● **Exercise instructions**
All records, minus the pictures: write them out exactly.

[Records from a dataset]
⟨
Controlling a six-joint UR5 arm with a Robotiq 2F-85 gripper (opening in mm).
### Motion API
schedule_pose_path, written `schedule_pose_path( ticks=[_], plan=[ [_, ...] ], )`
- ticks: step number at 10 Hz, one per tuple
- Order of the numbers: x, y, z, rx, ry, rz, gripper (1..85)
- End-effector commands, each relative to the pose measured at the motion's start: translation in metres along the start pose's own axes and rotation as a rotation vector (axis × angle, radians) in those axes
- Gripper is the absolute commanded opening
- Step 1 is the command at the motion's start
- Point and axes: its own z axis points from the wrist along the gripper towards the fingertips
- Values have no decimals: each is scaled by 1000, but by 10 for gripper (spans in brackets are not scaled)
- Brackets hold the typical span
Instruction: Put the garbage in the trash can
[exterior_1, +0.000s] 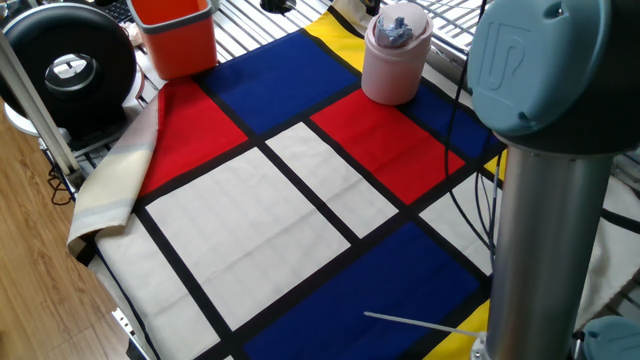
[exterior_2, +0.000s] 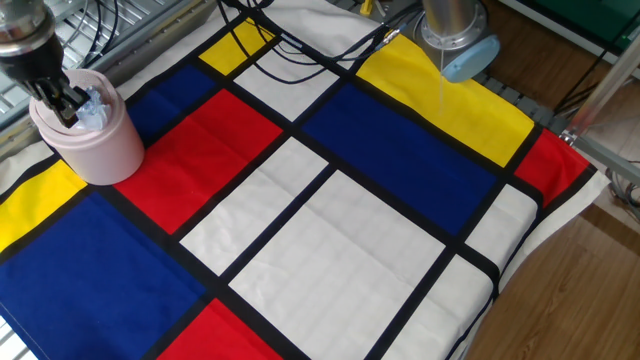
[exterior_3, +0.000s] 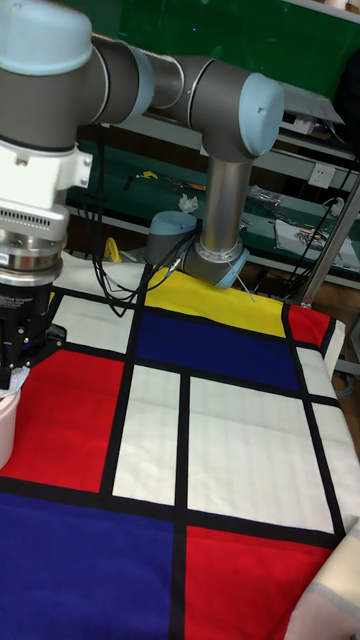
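The trash can (exterior_1: 392, 70) is a pale pink cylinder at the far edge of the checked cloth, also visible in the other fixed view (exterior_2: 95, 145). The garbage (exterior_2: 95, 106), a crumpled white-grey paper wad, rests in its open top (exterior_1: 397, 30). My gripper (exterior_2: 57, 96) hangs over the can's rim just beside the wad, fingers spread and holding nothing. In the tall view the gripper (exterior_3: 22, 368) sits above the can (exterior_3: 5, 425) at the left edge. In one fixed view the gripper is almost entirely out of frame.
An orange square bin (exterior_1: 177, 35) stands at the cloth's far corner, next to a round black device (exterior_1: 65, 60). Black cables (exterior_2: 300, 45) trail across the cloth near the arm's base (exterior_2: 455, 40). The arm's grey column (exterior_1: 545, 220) blocks one corner.
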Motion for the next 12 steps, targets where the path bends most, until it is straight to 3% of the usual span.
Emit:
schedule_pose_path(
  ticks=[1, 4, 8, 12],
  plan=[
    [-5, -1, 11, -4, -21, -7, 10],
    [5, -10, 20, 4, -23, 1, 10],
    [21, -15, 8, 26, 4, 23, 10],
    [17, -12, 0, 33, 19, 17, 10]
  ],
)
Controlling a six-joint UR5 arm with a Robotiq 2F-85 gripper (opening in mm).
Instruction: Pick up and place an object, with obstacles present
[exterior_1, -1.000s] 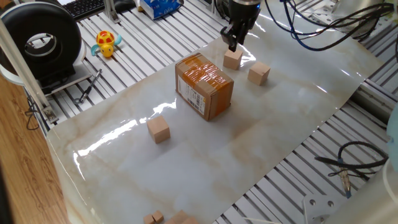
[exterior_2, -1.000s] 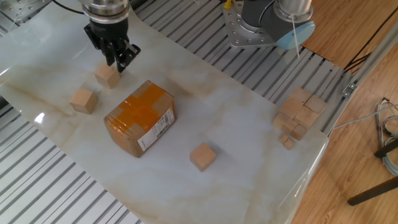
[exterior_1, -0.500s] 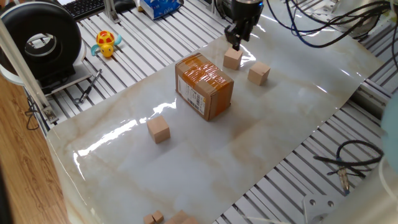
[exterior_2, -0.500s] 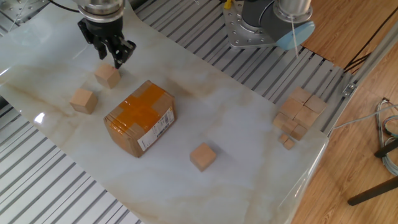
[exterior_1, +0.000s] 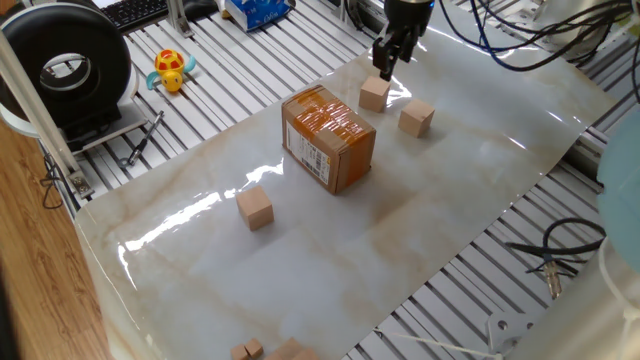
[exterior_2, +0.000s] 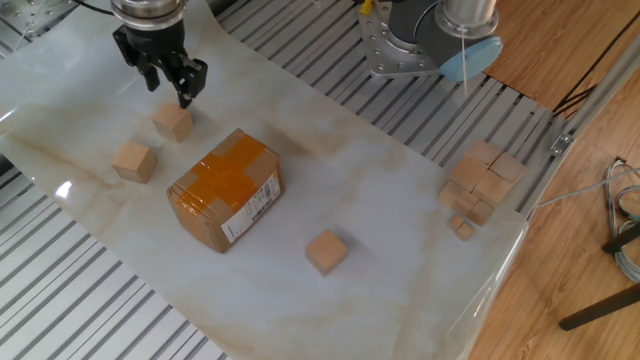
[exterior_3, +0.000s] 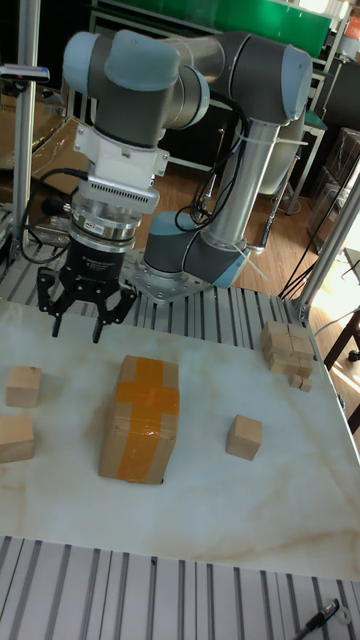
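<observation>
Three small light-tan wooden cubes lie apart on the marble sheet. One cube (exterior_1: 374, 94) (exterior_2: 173, 122) (exterior_3: 23, 385) sits just beyond the brown cardboard box (exterior_1: 328, 137) (exterior_2: 225, 190) (exterior_3: 140, 418), which has orange tape. My gripper (exterior_1: 385, 68) (exterior_2: 170, 88) (exterior_3: 78, 325) hangs a little above and behind this cube, open, with nothing between its fingers. A second cube (exterior_1: 416, 118) (exterior_2: 133, 161) (exterior_3: 14, 437) lies beside the first. The third cube (exterior_1: 255, 208) (exterior_2: 326, 251) (exterior_3: 244, 437) rests on the box's other side.
A pile of several spare cubes (exterior_2: 482, 185) (exterior_3: 290, 352) sits at one corner of the sheet, near the robot base (exterior_2: 410, 40). A yellow toy (exterior_1: 170, 68) and a black reel (exterior_1: 65, 70) lie off the sheet. Loose cables (exterior_1: 560, 265) lie on the slatted table.
The gripper has risen and drawn back from the cube beside the box, staying open. The cubes and the box have not moved.
</observation>
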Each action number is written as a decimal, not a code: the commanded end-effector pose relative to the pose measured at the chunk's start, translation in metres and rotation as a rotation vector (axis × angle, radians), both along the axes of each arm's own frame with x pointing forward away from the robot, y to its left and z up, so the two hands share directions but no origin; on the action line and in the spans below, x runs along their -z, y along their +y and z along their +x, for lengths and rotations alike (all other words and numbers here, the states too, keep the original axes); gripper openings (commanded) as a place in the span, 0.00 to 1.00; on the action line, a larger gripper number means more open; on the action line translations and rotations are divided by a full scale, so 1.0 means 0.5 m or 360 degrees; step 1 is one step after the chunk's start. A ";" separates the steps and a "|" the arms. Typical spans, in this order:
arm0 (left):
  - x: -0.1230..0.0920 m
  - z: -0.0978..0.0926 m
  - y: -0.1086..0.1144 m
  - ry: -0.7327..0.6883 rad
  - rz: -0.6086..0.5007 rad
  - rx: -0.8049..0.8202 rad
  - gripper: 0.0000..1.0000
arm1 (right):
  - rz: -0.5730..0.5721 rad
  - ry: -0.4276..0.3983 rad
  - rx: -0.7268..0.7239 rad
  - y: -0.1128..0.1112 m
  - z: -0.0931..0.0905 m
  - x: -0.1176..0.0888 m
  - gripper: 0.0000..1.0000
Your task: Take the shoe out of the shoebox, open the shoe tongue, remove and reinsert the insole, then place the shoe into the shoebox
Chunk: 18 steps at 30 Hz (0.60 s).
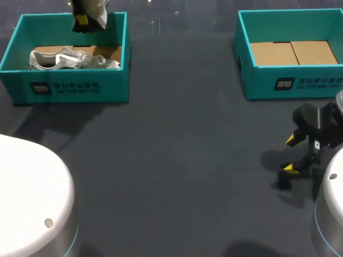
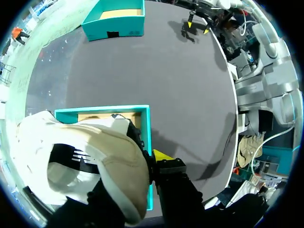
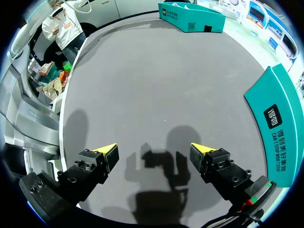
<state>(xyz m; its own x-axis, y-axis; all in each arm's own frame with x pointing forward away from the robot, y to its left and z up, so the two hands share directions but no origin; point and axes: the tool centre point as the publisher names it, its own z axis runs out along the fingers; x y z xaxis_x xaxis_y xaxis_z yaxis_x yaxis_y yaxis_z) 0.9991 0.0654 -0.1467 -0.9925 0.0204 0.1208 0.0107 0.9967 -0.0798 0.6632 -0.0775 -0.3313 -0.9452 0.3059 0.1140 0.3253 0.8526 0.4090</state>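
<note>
Progress: step one is judged nearly done, and everything after it is still open.
- The dark worktop (image 1: pixel 177 160) carries two teal boxes.
- Left shoebox (image 1: pixel 69 88): a white sneaker (image 1: pixel 67 59) is seen lying inside on the cardboard base.
- Right shoebox (image 1: pixel 262 83): only its cardboard base is seen.
- A white-and-beige shoe (image 2: pixel 95 166) is held above the left shoebox by the left end effector (image 1: pixel 87 19). It is judged clamped on the shoe, though only one yellow tip is seen, against the shoe's side.
- The right end effector (image 3: pixel 154 152) is spread apart over bare worktop, with nothing between the fingers.
- Tongue opening, insole out and in, and re-boxing are not yet done.

Print: a white logo block and lettering are seen on both box fronts, not transcribed. A dark striped mark is seen on the held shoe's side.
</note>
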 end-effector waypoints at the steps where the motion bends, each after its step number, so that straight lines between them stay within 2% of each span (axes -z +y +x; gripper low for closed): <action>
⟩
● **Exercise solution**
Controlling a six-joint UR5 arm with a Robotiq 2F-85 gripper (opening in mm).
### Motion API
schedule_pose_path, written `schedule_pose_path( ticks=[_], plan=[ [_, ...] ], )`
- ticks: step number at 10 Hz, one per tuple
- Order of the numbers: x, y, z, rx, ry, rz, gripper (1..85)
- End-effector commands, each relative to the pose measured at the motion's start: translation in metres along the start pose's own axes and rotation as a rotation vector (axis × angle, radians) in those axes
- Gripper is the absolute commanded opening
- Step 1 is the command at the motion's start
- Point and axes: its own z axis points from the wrist along the gripper towards the fingertips
- Values have no decimals: each is scaled by 1000, but by 10 for gripper (spans in brackets are not scaled)
- Brackets hold the typical span
Instruction: Put the garbage in the trash can
[exterior_1, +0.000s] 
[exterior_2, +0.000s] 
[exterior_3, +0.000s] 
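The trash can (exterior_1: 392, 70) is a pale pink cylinder at the far edge of the checked cloth, also visible in the other fixed view (exterior_2: 95, 145). The garbage (exterior_2: 95, 106), a crumpled white-grey paper wad, rests in its open top (exterior_1: 397, 30). My gripper (exterior_2: 57, 96) hangs over the can's rim just beside the wad, fingers spread and holding nothing. In the tall view the gripper (exterior_3: 22, 368) sits above the can (exterior_3: 5, 425) at the left edge. In one fixed view the gripper is almost entirely out of frame.
An orange square bin (exterior_1: 177, 35) stands at the cloth's far corner, next to a round black device (exterior_1: 65, 60). Black cables (exterior_2: 300, 45) trail across the cloth near the arm's base (exterior_2: 455, 40). The arm's grey column (exterior_1: 545, 220) blocks one corner.
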Motion for the next 12 steps, targets where the path bends most, until it is straight to 3% of the usual span.
Emit:
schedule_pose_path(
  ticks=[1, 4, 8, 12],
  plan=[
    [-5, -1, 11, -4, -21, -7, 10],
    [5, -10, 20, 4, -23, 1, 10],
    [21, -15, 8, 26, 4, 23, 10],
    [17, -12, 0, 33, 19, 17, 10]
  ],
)
Controlling a six-joint UR5 arm with a Robotiq 2F-85 gripper (opening in mm).
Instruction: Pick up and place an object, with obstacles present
[exterior_1, -1.000s] 
[exterior_2, -1.000s] 
[exterior_1, -0.500s] 
[exterior_2, -0.500s] 
[exterior_1, +0.000s] 
[exterior_2, +0.000s] 
[exterior_3, +0.000s] 
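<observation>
Three small light-tan wooden cubes lie apart on the marble sheet. One cube (exterior_1: 374, 94) (exterior_2: 173, 122) (exterior_3: 23, 385) sits just beyond the brown cardboard box (exterior_1: 328, 137) (exterior_2: 225, 190) (exterior_3: 140, 418), which has orange tape. My gripper (exterior_1: 385, 68) (exterior_2: 170, 88) (exterior_3: 78, 325) hangs a little above and behind this cube, open, with nothing between its fingers. A second cube (exterior_1: 416, 118) (exterior_2: 133, 161) (exterior_3: 14, 437) lies beside the first. The third cube (exterior_1: 255, 208) (exterior_2: 326, 251) (exterior_3: 244, 437) rests on the box's other side.
A pile of several spare cubes (exterior_2: 482, 185) (exterior_3: 290, 352) sits at one corner of the sheet, near the robot base (exterior_2: 410, 40). A yellow toy (exterior_1: 170, 68) and a black reel (exterior_1: 65, 70) lie off the sheet. Loose cables (exterior_1: 560, 265) lie on the slatted table.
The gripper has risen and drawn back from the cube beside the box, staying open. The cubes and the box have not moved.
</observation>
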Each action number is written as a decimal, not a code: the commanded end-effector pose relative to the pose measured at the chunk's start, translation in metres and rotation as a rotation vector (axis × angle, radians), both along the axes of each arm's own frame with x pointing forward away from the robot, y to its left and z up, so the two hands share directions but no origin; on the action line and in the spans below, x runs along their -z, y along their +y and z along their +x, for lengths and rotations alike (all other words and numbers here, the states too, keep the original axes); gripper openings (commanded) as a place in the span, 0.00 to 1.00; on the action line, a larger gripper number means more open; on the action line translations and rotations are divided by a full scale, so 1.0 means 0.5 m or 360 degrees; step 1 is one step after the chunk's start. A ";" separates the steps and a "|" the arms. Typical spans, in this order:
arm0 (left):
  - x: -0.1230..0.0920 m
  - z: -0.0978..0.0926 m
  - y: -0.1086..0.1144 m
  - ry: -0.7327..0.6883 rad
  - rz: -0.6086..0.5007 rad
  - rx: -0.8049..0.8202 rad
  - gripper: 0.0000..1.0000
arm1 (right):
  - rz: -0.5730..0.5721 rad
  - ry: -0.4276..0.3983 rad
  - rx: -0.7268..0.7239 rad
  - y: -0.1128..0.1112 m
  - z: -0.0931..0.0905 m
  - x: -0.1176..0.0888 m
  - gripper: 0.0000..1.0000
Your task: Take the shoe out of the shoebox, open the shoe tongue, remove and reinsert the insole, then place the shoe into the shoebox
Chunk: 18 steps at 30 Hz (0.60 s).
<state>(xyz m; its own x-axis, y-axis; all in each arm's own frame with x pointing forward away from the robot, y to its left and z up, so the two hands share directions but no origin; point and axes: the tool centre point as the publisher names it, its own z axis runs out along the fingers; x y z xaxis_x xaxis_y xaxis_z yaxis_x yaxis_y yaxis_z) 0.9991 0.0654 -0.1467 -0.9925 0.0204 0.1208 0.0107 0.9967 -0.0798 0.6632 -0.0775 -0.3313 -0.9452 0.3059 0.1140 0.3253 0.8526 0.4090</state>
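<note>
Progress: step one is judged nearly done, and everything after it is still open.
- The dark worktop (image 1: pixel 177 160) carries two teal boxes.
- Left shoebox (image 1: pixel 69 88): a white sneaker (image 1: pixel 67 59) is seen lying inside on the cardboard base.
- Right shoebox (image 1: pixel 262 83): only its cardboard base is seen.
- A white-and-beige shoe (image 2: pixel 95 166) is held above the left shoebox by the left end effector (image 1: pixel 87 19). It is judged clamped on the shoe, though only one yellow tip is seen, against the shoe's side.
- The right end effector (image 3: pixel 154 152) is spread apart over bare worktop, with nothing between the fingers.
- Tongue opening, insole out and in, and re-boxing are not yet done.

Print: a white logo block and lettering are seen on both box fronts, not transcribed. A dark striped mark is seen on the held shoe's side.
</note>
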 end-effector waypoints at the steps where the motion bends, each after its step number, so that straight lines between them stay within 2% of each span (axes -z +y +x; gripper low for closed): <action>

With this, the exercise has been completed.